**Work required**
In the records that follow, find the line with "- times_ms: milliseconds"; from there, retype every line exactly through the line with "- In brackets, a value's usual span", which also belongs to the answer.

Records contained in a dataset:
^^^^^^^^^^^^^^^^
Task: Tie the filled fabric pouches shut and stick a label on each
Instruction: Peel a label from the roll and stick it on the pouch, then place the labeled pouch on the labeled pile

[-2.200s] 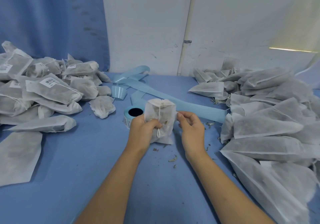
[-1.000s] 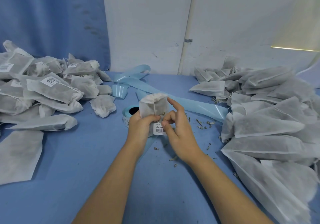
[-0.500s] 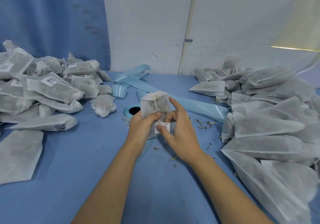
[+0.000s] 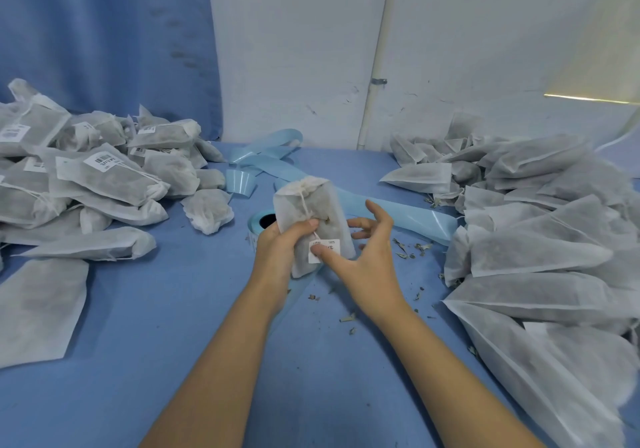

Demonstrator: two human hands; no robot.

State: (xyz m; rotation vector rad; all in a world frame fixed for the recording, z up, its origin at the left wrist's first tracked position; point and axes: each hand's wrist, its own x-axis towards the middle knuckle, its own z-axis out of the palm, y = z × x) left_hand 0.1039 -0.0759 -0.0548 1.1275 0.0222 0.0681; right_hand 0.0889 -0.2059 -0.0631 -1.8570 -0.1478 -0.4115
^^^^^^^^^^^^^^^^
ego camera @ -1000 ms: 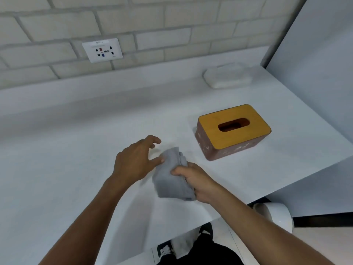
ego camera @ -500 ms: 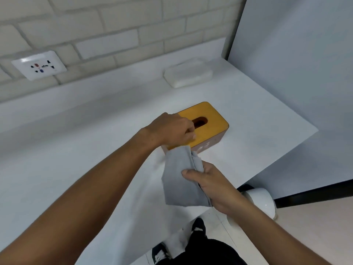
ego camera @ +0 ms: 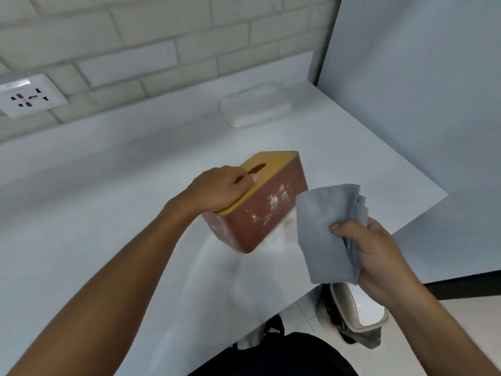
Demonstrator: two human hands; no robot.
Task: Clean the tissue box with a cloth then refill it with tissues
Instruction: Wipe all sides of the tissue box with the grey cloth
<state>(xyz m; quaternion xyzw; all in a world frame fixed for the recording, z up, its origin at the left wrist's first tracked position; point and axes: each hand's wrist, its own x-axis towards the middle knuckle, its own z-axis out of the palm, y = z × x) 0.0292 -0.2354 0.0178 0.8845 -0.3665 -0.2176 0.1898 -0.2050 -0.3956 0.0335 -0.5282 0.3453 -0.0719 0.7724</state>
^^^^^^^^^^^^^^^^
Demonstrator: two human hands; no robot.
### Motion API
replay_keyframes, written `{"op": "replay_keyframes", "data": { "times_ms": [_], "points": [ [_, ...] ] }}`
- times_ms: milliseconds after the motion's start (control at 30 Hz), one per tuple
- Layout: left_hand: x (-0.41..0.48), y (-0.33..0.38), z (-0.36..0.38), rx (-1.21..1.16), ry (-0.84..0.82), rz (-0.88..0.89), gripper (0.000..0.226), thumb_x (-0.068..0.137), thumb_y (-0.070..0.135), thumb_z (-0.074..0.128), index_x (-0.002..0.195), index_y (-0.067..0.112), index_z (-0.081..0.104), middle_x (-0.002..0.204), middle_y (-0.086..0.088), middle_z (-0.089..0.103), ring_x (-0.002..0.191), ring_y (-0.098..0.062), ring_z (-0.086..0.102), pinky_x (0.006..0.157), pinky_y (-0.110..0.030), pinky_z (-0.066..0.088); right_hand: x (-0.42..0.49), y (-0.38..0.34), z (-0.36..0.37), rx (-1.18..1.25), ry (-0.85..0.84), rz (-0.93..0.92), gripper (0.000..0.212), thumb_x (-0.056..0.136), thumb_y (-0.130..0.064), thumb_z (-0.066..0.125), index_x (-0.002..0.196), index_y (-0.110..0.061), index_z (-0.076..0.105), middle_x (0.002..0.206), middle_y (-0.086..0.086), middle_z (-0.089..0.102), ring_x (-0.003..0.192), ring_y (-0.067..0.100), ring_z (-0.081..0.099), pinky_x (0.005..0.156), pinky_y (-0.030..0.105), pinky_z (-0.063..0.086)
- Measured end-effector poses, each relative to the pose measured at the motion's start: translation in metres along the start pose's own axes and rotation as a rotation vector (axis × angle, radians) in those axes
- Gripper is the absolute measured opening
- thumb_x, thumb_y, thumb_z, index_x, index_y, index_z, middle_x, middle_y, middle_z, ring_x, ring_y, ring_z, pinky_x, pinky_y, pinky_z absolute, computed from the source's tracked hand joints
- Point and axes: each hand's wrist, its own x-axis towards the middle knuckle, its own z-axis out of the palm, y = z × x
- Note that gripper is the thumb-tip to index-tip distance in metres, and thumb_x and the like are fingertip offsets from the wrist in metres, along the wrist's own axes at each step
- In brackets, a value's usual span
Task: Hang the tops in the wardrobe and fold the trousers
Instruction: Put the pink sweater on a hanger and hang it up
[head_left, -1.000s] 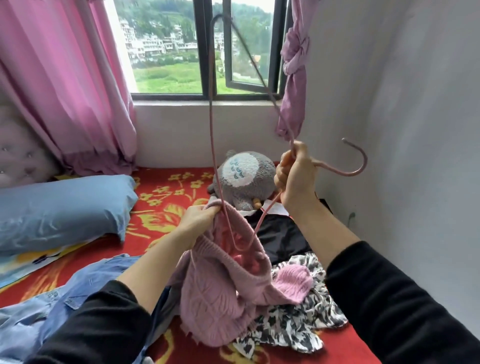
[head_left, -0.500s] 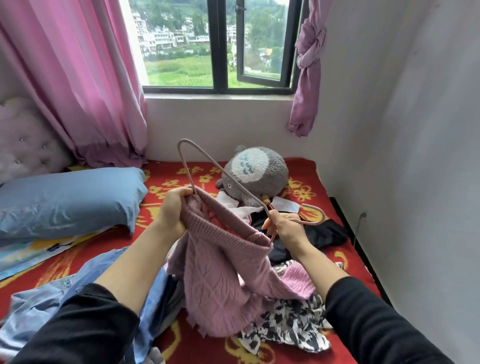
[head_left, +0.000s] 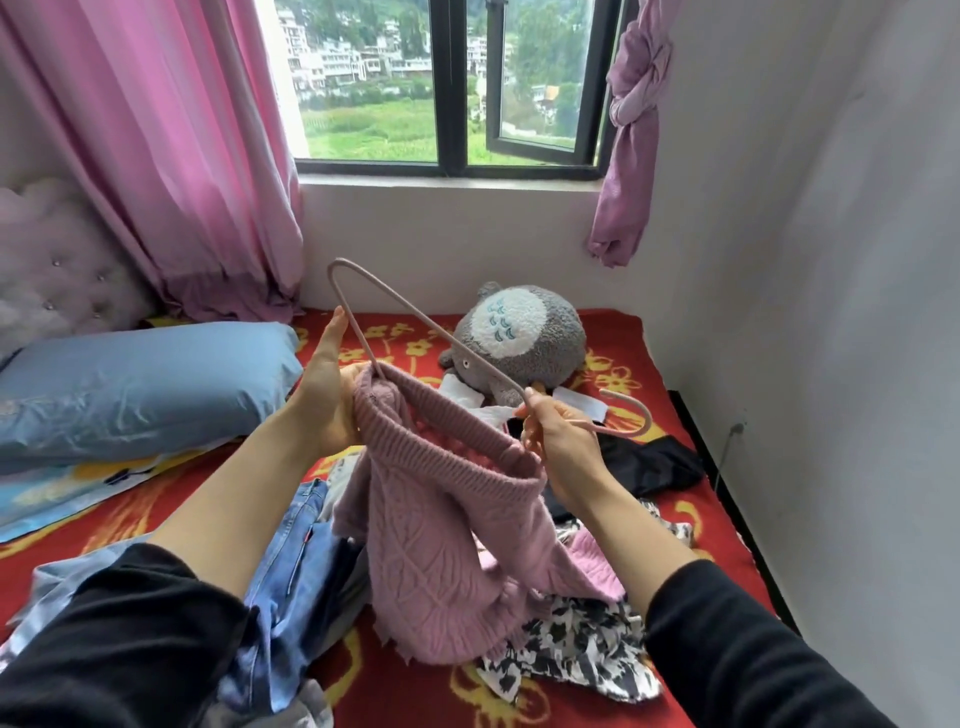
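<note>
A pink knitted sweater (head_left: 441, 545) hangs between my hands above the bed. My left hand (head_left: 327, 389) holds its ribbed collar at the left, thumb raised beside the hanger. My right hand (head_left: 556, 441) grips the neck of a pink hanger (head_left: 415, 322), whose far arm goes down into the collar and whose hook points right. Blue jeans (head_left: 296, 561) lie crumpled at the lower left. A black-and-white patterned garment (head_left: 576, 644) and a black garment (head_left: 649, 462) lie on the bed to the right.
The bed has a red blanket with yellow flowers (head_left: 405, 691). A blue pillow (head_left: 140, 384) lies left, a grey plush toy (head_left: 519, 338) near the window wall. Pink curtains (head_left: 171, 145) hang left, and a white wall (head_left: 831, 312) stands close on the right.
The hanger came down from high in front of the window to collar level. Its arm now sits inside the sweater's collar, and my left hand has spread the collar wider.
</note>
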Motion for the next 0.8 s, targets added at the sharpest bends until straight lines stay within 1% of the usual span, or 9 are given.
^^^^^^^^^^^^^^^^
**Output below**
- times_ms: milliseconds after the motion's start (control at 30 Hz), one per tuple
- Layout: left_hand: x (-0.41..0.48), y (-0.33..0.38), z (-0.36..0.38), rx (-1.21..1.16), ry (-0.84..0.82), rz (-0.88..0.89), gripper (0.000..0.226), thumb_x (-0.068..0.137), thumb_y (-0.070..0.135), thumb_z (-0.074..0.128), index_x (-0.002..0.195), index_y (-0.067..0.112), index_z (-0.081..0.104), middle_x (-0.002..0.204), middle_y (-0.086..0.088), middle_z (-0.089..0.103), ring_x (-0.002..0.191), ring_y (-0.098..0.062), ring_z (-0.086..0.102), pinky_x (0.006..0.157), pinky_y (-0.110..0.030), pinky_z (-0.066..0.088); right_hand: x (-0.42..0.49), y (-0.38..0.34), z (-0.36..0.37), rx (-1.18..1.25), ry (-0.85..0.84), rz (-0.93..0.92), gripper (0.000..0.212), thumb_x (-0.056..0.136), thumb_y (-0.130..0.064), thumb_z (-0.066..0.125), index_x (-0.002..0.196), index_y (-0.110..0.061), index_z (-0.076..0.105), middle_x (0.002..0.206), middle_y (-0.086..0.086), middle_z (-0.089..0.102), ring_x (-0.003..0.192), ring_y (-0.067..0.100), ring_z (-0.081..0.099), pinky_x (0.005..0.156), pinky_y (-0.030..0.105), pinky_z (-0.063..0.086)
- Measured end-effector poses, each relative to the pose measured at the motion's start: translation in metres along the start pose's own axes and rotation as a rotation vector (axis × angle, radians) in those axes
- Gripper is the absolute measured opening
- thumb_x, thumb_y, thumb_z, index_x, index_y, index_z, middle_x, middle_y, middle_z, ring_x, ring_y, ring_z, pinky_x, pinky_y, pinky_z absolute, computed from the source's tracked hand joints
- Point and axes: each hand's wrist, its own x-axis towards the middle knuckle, its own z-axis out of the palm, y = z × x
- Note that gripper is the thumb-tip to index-tip distance in metres, and thumb_x and the like are fingertip offsets from the wrist in metres, along the wrist's own axes at each step
- In brackets, a value's usual span

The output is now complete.